How can I simplify $\gcd(a, b)$? Namely, how can I simplify

$$\gcd\left(mk^2 + mkn,\ mkn + \frac{n^2m}{2}\right)$$

Or, alternatively, which constraints on $m$, $k$, and $n$ lead to $gcd(a, b) = 1$ as I want $a$ and $b$ to be coprime.

I know

• $mk \mid (mk^2 + mkn)$, and
• $m \mid (mkn + \frac{n^2m}{2})$ if $m \mid \frac{n^2m}{2}$
• $m \mid \frac{n^2m}{2}$ if $n$ is even (i.e. $2 \mid n$)

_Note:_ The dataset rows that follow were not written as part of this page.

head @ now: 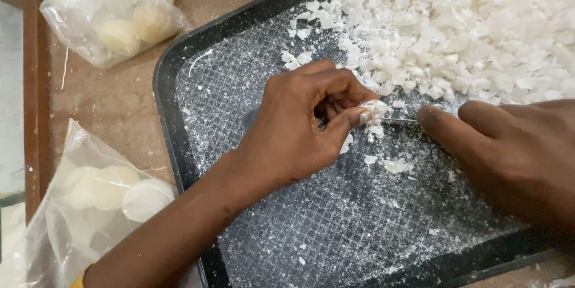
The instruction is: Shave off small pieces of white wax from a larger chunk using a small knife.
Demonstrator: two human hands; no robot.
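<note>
left hand (pixel 299 129) pinches a white lump (pixel 375 108) over the black tray (pixel 179 66) so chips fall inside; right hand (pixel 509 150) grips a thin blade (pixel 398 120) against it

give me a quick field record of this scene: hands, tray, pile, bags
left hand: pinching a small white lump over the tray
right hand: holding a thin metal blade against the lump
tray: dark, dusted with white crumbs
pile: white flakes, tray's far right
bags: two clear plastic ones left of tray, holding pale round pieces
</note>
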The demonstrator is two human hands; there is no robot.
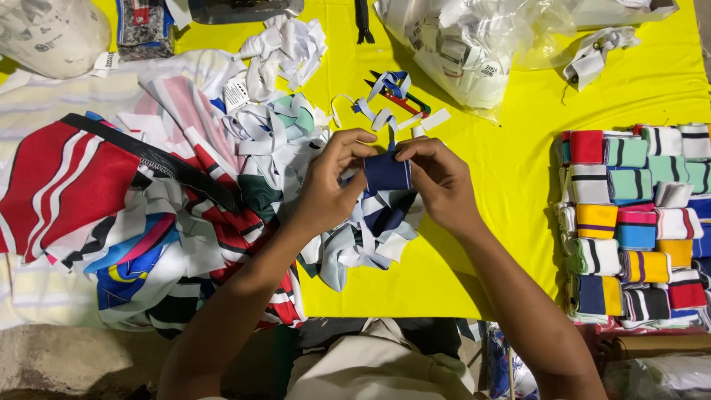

From this I can conclude that if $n$ is even, then $m | a$ and $m | b$, go $\gcd(a, b)$ is at least $m \geq 2$, but I want $\gcd(a, b) = 1$, so $n$ can't be even. This is one constraint. Are there others? And if so, what are they and how can I figure them out.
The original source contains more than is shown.